◆ THE TASK ◆
Give the data again exactly, from its opening line through the line in which "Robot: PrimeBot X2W" appears.

◆ DATA SECTION ◆
+++++

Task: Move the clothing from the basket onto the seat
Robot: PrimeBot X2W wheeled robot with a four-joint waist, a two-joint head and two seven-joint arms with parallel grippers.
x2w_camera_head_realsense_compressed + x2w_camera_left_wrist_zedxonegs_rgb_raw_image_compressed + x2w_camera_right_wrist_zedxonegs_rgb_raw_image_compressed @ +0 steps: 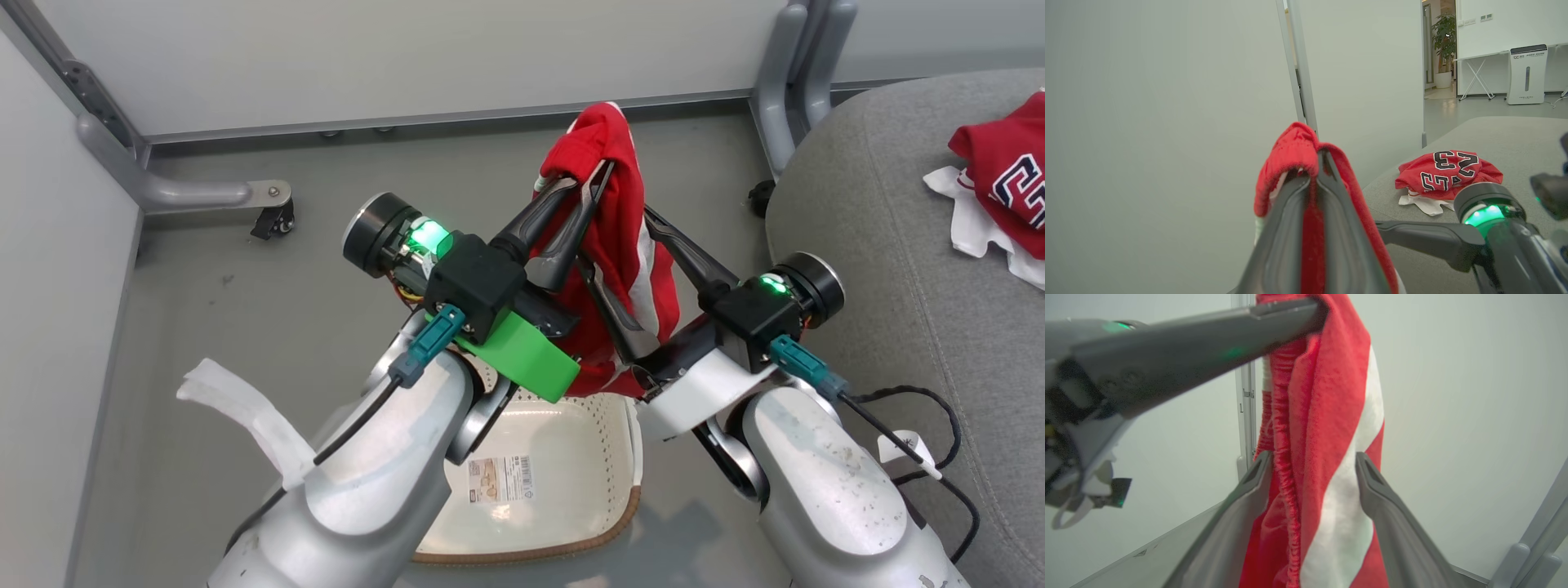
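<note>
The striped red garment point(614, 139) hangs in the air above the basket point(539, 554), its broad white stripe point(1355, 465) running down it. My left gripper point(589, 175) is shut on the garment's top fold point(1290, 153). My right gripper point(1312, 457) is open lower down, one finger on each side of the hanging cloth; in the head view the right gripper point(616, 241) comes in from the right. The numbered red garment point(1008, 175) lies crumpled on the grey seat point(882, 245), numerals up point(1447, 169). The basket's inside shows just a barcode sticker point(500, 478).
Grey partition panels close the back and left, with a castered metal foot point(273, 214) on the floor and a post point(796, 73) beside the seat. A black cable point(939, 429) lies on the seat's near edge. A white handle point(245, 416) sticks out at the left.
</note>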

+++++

◆ SOLUTION TO THIS EXERCISE ◆
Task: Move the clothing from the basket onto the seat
Robot: PrimeBot X2W wheeled robot with a four-joint waist, a two-joint head and two seven-joint arms with parallel grippers.

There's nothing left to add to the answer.